Re: Multiple-Attribute Keys and 1NF

From: JOG <jog_at_cs.nott.ac.uk>
Date: Tue, 28 Aug 2007 17:05:54 -0700
Message-ID: <1188345954.269322.208250_at_d55g2000hsg.googlegroups.com>


On Aug 29, 12:42 am, Bob Badour <bbad..._at_pei.sympatico.ca> wrote:
> JOG wrote:
> > On Aug 29, 12:12 am, Bob Badour <bbad..._at_pei.sympatico.ca> wrote:
>
> >>JOG wrote:
>
> >>>On Aug 28, 8:23 pm, Bob Badour <bbad..._at_pei.sympatico.ca> wrote:
>
> >>>>JOG wrote:
>
> >>>>>On Aug 28, 7:41 pm, Bob Badour <bbad..._at_pei.sympatico.ca> wrote:
>
> >>>>>>JOG wrote:
>
> >>>>>>>On Aug 28, 5:43 pm, Bob Badour <bbad..._at_pei.sympatico.ca> wrote:
>
> >>>>>>>>JOG wrote:
>
> >>>>>>>>>On Aug 28, 5:05 pm, Bob Badour <bbad..._at_pei.sympatico.ca> wrote:
>
> >>>>>>>>>>JOG wrote:
>
> >>>>>>>>>>>I am still fighting with the theoretical underpinning for 1NF. As
> >>>>>>>>>>>such, any comments would be greatfully accepted.
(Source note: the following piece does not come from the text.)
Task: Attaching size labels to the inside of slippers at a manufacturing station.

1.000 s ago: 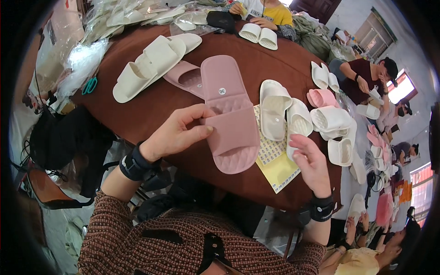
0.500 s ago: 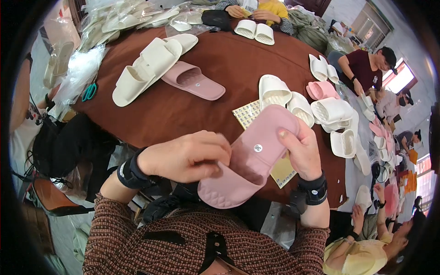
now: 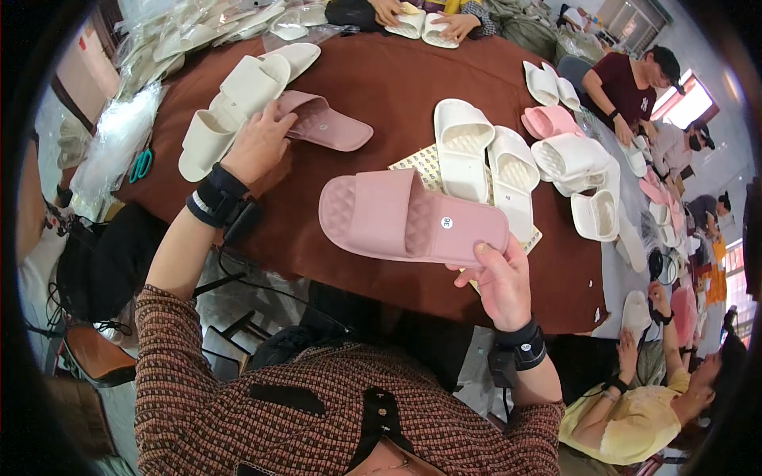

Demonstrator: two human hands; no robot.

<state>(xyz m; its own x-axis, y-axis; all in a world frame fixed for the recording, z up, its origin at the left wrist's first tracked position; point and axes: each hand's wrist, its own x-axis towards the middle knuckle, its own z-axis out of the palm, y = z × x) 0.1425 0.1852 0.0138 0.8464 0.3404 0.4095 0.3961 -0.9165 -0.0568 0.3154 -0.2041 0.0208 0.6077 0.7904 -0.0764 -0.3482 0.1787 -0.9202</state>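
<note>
My right hand [image 3: 504,289] grips a pink slipper [image 3: 381,214] by its heel end, thumb on the insole and fingers underneath. The slipper is held level above the near side of the table, its quilted toe pointing left. A round white sticker shows on its insole. My left hand [image 3: 258,143] is at the far left, fingers curled on the toe end of a second pink slipper [image 3: 341,131], which lies on the cloth. Beside that hand, white slippers [image 3: 250,87] lie partly overlapping. A sticker sheet [image 3: 429,163] sits partly under a pair of white slippers [image 3: 460,151].
Brown cloth [image 3: 381,75] covers the table. Teal scissors [image 3: 140,165] lie at its left edge, near plastic-bagged slippers [image 3: 171,44]. More white slippers [image 3: 595,214] and a pink one [image 3: 550,121] are at right. Co-workers sit opposite and along the right, one handling white slippers [image 3: 425,28].
My left hand has left the held slipper and reached out to the other pink one. My right hand has turned the held slipper from upright to sideways, toe leftward. Across the table, hands moved onto white slippers.
</note>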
The reason for my
> >>>>>>>>>>>concern is that there /seems/ instances where 1NF is insufficient. An
> >>>>>>>>>>>example occurred to me while I was wiring up a dimmer switch (at the
> >>>>>>>>>>>behest of mrs. JOG, to whom there may only be obeyance). Now I don't
> >>>>>>>>>>>know the situation in the US, but in the UK a while back the colour
> >>>>>>>>>>>codes for domestic main circuit wiring changed. Naturally the two
> >>>>>>>>>>>schemes exist in tandem, as exhibited in every house I've had the joy
> >>>>>>>>>>>of doing some DIY in:
>
> >>>>>>>>>>>Brown -> live.
> >>>>>>>>>>>Red -> live
> >>>>>>>>>>>Blue -> neutral.
> >>>>>>>>>>>Black -> neutral.
> >>>>>>>>>>>Green and yellow -> earth.
>
> >>>>>>>>>>>The issue with encoding these propositions is that the candidate key
> >>>>>>>>>>>for each proposition may consist of one _or_ two colours. Now I have a
> >>>>>>>>>>>couple of options, none of which seem satisfactory. I could leave
> >>>>>>>>>>>green & yellow as some sort of set-value composite, but obviously this
> >>>>>>>>>>>would affect my querying capabilities, so thats out straight off the
> >>>>>>>>>>>bat. Similarly adding attributes Colour1 and a nullable Colour2 is
> >>>>>>>>>>>simply so hideous it isn't worth consideration. So, I could ungroup to
> >>>>>>>>>>>give me:
>
> >>>>>>>>>>>Colour Type
> >>>>>>>>>>>-----------------
> >>>>>>>>>>>Brown live
> >>>>>>>>>>>Red live
> >>>>>>>>>>>Black neutral
> >>>>>>>>>>>Blue neutral
> >>>>>>>>>>>Green earth
> >>>>>>>>>>>Yellow earth
> >>>>>>>>>>>-----------------
>
> >>>>>>>>>>>But again this is unsatisfactory as I have lost the information that
> >>>>>>>>>>>one wire is green and yellow, but none is brown /and/ red.
>
> >>>>>>>>>>>I could introduce a surrogate to give me:
>
> >>>>>>>>>>>Id Colour Type
> >>>>>>>>>>>-----------------
> >>>>>>>>>>>1 Brown live
> >>>>>>>>>>>2 Red live
> >>>>>>>>>>>3 Black neutral
> >>>>>>>>>>>4 Blue neutral
> >>>>>>>>>>>5 Green earth
> >>>>>>>>>>>5 Yellow earth
> >>>>>>>>>>>-----------------
>
> >>>>>>>>>>>But this seems wholly artificial given that all the information I
> >>>>>>>>>>>required for identification was available in the original
> >>>>>>>>>>>propositions, and that did not require some artificial id. A [shudder]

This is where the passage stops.